> [ABOUT THIS EXERCISE]: Each line below that carries the string "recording" must appear in the answer.

:::::

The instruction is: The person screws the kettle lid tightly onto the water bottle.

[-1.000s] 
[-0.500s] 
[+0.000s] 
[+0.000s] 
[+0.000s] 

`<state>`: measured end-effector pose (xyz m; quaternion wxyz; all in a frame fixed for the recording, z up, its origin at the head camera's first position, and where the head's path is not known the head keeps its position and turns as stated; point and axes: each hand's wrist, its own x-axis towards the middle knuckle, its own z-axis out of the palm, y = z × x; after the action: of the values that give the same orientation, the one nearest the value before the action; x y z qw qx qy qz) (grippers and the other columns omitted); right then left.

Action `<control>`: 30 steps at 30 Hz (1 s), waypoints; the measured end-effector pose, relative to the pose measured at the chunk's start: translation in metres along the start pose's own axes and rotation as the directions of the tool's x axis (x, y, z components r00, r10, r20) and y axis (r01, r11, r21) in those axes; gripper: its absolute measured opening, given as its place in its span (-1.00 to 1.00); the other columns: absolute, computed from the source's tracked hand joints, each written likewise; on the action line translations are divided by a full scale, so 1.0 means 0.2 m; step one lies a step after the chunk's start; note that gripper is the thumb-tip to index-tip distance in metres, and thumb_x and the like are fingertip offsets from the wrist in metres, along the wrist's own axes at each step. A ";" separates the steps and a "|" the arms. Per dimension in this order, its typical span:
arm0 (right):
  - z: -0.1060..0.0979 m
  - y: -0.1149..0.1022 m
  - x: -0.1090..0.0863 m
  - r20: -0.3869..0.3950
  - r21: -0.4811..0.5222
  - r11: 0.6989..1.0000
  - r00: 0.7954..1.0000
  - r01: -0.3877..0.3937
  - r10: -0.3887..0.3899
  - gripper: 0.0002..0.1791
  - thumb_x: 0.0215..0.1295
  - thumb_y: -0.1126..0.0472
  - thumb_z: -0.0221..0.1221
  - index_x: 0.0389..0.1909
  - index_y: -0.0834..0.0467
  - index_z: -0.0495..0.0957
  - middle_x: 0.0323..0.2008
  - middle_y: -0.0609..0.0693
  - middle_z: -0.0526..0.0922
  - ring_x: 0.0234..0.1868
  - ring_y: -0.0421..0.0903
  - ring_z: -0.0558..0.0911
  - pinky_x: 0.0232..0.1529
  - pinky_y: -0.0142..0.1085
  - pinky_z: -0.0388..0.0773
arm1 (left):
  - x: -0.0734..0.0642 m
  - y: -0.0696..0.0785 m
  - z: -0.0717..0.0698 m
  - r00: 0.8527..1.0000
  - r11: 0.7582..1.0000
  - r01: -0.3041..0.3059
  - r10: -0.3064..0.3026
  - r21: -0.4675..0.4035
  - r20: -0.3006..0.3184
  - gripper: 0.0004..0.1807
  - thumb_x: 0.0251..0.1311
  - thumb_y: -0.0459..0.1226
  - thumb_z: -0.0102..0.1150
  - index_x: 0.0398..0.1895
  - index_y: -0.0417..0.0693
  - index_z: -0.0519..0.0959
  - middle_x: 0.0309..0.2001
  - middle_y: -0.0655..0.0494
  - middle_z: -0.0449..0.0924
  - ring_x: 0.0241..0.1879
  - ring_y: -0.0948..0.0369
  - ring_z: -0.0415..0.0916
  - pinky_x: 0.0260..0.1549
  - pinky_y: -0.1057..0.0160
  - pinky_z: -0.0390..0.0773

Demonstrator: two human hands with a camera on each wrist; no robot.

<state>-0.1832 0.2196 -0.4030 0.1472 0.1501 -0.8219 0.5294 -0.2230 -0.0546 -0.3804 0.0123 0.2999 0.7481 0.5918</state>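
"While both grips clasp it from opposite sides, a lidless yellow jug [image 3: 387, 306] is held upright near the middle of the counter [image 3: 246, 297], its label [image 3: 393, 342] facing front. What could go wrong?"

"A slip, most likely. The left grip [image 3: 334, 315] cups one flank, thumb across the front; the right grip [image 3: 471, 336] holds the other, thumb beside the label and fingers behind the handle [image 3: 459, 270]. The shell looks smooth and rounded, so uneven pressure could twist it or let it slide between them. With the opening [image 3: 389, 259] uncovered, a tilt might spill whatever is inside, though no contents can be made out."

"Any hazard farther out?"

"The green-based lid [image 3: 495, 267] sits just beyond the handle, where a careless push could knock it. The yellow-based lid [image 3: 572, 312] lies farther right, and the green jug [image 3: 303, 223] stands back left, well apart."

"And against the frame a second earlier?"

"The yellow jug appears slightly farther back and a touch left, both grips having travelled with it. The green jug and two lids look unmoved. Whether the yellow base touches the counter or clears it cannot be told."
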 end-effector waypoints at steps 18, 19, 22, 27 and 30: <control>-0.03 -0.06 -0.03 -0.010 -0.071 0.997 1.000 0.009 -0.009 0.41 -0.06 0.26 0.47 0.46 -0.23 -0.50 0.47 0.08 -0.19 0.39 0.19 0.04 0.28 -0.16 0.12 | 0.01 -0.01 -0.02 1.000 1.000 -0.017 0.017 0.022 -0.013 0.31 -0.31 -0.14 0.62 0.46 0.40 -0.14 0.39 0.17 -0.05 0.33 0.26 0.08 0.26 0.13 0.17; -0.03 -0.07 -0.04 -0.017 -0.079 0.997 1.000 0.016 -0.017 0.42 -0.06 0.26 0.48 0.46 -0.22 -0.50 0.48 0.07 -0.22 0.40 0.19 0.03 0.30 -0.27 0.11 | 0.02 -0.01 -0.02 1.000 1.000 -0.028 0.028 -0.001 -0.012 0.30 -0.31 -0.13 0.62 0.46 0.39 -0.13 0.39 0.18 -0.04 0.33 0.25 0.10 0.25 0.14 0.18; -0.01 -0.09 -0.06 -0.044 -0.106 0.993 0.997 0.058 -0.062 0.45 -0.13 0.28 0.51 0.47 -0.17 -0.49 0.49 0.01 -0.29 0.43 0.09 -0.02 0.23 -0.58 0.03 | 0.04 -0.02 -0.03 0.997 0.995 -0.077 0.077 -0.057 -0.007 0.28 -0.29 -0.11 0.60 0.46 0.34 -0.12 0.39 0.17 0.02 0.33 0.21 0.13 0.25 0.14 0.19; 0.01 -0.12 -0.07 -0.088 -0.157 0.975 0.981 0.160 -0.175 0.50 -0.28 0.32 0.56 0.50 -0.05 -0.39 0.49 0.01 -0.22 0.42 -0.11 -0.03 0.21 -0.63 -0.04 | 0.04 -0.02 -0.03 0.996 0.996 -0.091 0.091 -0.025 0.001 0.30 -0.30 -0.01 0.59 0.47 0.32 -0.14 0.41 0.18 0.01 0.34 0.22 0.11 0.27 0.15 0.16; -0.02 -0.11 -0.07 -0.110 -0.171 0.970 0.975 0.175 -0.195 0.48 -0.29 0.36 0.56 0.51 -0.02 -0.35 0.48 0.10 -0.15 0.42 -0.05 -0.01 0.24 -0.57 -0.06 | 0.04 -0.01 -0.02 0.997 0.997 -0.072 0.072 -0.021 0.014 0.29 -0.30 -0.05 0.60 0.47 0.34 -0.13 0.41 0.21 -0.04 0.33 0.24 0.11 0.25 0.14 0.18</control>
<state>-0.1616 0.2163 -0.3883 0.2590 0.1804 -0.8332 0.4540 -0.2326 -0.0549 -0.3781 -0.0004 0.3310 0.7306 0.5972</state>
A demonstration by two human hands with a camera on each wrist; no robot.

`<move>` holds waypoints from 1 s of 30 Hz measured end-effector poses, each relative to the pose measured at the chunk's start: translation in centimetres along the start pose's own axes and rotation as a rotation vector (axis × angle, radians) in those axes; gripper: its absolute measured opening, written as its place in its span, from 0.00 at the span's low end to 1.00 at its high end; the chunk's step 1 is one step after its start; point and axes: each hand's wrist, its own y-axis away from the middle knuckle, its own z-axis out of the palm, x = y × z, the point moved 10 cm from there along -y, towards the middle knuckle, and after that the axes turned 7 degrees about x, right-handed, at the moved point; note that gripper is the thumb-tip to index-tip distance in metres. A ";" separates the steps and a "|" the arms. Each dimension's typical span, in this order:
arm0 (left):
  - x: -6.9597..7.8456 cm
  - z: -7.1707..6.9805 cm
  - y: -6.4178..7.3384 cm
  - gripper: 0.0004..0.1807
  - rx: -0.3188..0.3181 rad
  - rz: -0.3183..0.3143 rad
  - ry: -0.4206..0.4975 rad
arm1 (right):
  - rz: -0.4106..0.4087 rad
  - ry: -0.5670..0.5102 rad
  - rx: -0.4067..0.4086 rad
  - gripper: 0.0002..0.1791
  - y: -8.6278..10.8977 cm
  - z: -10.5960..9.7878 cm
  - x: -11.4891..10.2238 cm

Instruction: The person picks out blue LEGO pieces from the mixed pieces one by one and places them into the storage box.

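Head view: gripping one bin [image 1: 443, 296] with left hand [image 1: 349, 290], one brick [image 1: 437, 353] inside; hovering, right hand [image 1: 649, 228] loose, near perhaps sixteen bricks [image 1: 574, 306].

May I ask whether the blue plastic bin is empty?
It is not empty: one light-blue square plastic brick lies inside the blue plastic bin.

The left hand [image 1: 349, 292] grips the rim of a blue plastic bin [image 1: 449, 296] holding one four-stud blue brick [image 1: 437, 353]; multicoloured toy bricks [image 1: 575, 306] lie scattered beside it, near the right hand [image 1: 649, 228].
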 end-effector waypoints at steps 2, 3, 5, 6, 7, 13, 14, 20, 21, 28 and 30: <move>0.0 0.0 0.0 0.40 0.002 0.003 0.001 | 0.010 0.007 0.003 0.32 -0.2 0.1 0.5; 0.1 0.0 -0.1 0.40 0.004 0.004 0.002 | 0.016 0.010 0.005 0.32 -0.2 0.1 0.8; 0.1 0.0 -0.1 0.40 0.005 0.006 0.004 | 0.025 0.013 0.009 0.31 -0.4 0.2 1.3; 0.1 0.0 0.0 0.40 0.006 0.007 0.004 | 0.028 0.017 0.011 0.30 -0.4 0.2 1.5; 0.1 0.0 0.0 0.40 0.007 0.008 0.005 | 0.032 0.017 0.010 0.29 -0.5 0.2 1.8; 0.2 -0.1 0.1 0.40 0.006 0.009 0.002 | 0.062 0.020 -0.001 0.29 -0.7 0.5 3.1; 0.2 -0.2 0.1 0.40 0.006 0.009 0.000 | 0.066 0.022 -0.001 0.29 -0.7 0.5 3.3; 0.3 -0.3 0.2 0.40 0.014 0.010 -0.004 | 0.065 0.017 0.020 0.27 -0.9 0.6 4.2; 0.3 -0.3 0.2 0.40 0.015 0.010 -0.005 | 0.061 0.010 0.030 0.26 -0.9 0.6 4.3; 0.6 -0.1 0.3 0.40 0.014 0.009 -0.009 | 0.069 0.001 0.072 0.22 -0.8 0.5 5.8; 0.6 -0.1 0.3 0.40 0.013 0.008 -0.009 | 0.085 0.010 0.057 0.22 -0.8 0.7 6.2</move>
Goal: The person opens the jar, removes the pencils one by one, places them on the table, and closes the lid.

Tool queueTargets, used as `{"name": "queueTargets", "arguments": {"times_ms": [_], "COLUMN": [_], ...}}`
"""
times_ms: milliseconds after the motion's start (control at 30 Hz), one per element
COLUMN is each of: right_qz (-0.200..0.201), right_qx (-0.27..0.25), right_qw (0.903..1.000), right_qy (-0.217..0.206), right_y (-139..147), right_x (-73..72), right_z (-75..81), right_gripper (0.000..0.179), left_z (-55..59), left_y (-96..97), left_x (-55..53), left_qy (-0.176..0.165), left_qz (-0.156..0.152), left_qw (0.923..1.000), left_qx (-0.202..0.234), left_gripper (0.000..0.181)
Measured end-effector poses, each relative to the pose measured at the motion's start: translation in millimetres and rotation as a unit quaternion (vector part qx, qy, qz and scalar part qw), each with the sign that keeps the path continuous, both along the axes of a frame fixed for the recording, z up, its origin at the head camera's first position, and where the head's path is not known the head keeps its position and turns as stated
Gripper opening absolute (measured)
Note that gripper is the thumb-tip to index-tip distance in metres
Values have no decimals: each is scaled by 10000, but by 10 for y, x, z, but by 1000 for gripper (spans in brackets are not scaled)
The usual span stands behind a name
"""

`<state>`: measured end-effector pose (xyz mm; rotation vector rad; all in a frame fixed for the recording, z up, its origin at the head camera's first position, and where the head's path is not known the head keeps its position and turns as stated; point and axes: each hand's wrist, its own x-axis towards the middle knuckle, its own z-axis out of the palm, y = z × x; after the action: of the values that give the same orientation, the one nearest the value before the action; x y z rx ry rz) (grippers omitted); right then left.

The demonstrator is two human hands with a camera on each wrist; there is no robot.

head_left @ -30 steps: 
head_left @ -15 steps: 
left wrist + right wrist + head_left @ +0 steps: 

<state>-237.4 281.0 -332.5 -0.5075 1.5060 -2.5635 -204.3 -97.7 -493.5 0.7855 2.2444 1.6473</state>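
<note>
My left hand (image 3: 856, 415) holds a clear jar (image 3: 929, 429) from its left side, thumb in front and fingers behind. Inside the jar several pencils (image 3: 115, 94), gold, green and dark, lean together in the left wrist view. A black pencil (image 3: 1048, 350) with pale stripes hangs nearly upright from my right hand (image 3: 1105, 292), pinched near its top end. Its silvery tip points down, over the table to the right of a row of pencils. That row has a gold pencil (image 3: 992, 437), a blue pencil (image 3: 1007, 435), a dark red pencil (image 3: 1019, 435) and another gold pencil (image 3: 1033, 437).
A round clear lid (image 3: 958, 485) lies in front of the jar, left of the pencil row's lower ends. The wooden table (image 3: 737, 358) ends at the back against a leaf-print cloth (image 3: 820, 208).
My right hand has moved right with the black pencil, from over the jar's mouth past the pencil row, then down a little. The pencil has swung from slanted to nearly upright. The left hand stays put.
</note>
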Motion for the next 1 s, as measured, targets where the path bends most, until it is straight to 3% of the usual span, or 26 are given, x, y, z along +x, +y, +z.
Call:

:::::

> [REPLY TO THE EXERCISE]:
`<state>`: measured end-effector pose (xyz m; quaternion wxyz; all in a frame fixed for the recording, z up, its origin at the head camera's first position, and where the head's path is not known the head keeps its position and turns as stated; point and axes: each hand's wrist, its own x-axis towards the middle knuckle, its own z-axis out of the palm, y = z × x; after the action: of the values that give the same orientation, the one nearest the value before the action; x y z qw qx qy qz) (grippers and the other columns omitted); right then left.
Measured end-effector poses, each relative to the pose measured at the motion's start: translation in millimetres and rotation as a unit quaternion (vector part qx, qy, qz and scalar part qw), each with the sign that keeps the path continuous, both along the axes of a frame fixed for the recording, z up, its origin at the head camera's first position, and where the head's path is not known the head keeps its position and turns as stated
`<state>`: measured end-effector pose (xyz mm; rotation vector rad; all in a frame fixed for the recording, z up, its origin at the head camera's first position, and where the head's path is not known the head keeps its position and turns as stated; point and axes: each hand's wrist, its own x-axis towards the middle knuckle, its own z-axis out of the palm, y = z × x; after the action: of the values that give the same orientation, the one nearest the value before the action; x y z rx ry rz) (grippers omitted); right then left.

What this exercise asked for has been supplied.